## What you have to do
Recreate the listing that follows line for line, without pictures.

## Collected material
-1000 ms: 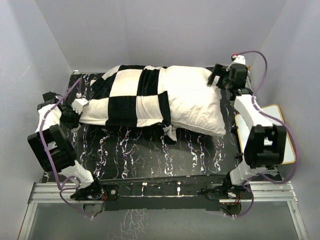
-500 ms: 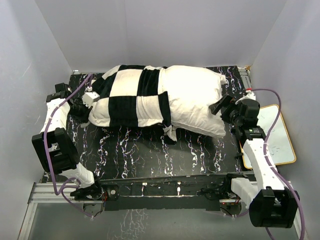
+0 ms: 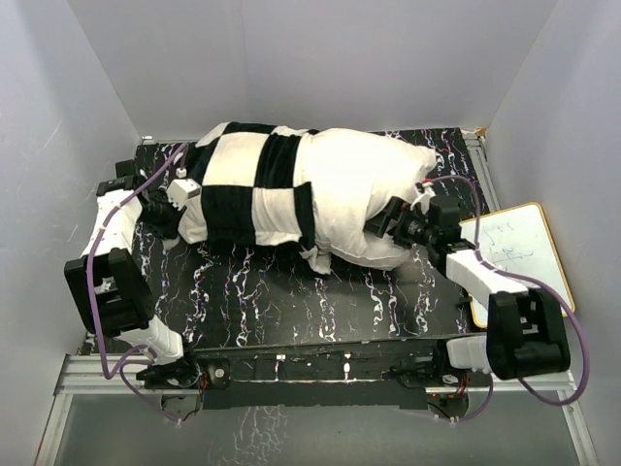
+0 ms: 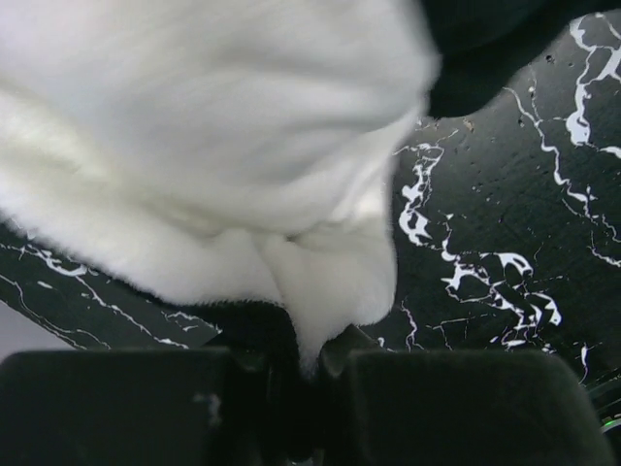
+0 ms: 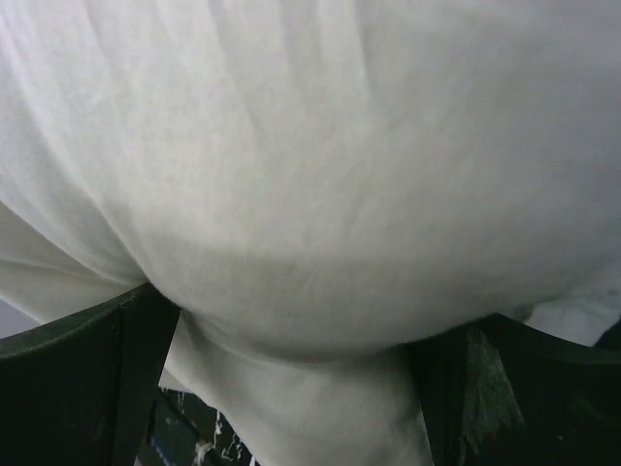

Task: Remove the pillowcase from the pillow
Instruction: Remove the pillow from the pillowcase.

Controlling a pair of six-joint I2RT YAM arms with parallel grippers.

## Solution for this problem
-1000 ms: 
-500 ms: 
+0 ms: 
+0 ms: 
+0 ms: 

Task: Remove the pillowcase from the pillow
Instruction: Remove the pillow from the pillowcase.

Controlling a pair of six-joint I2RT YAM arms with parallel grippers.

The exercise was answered completely.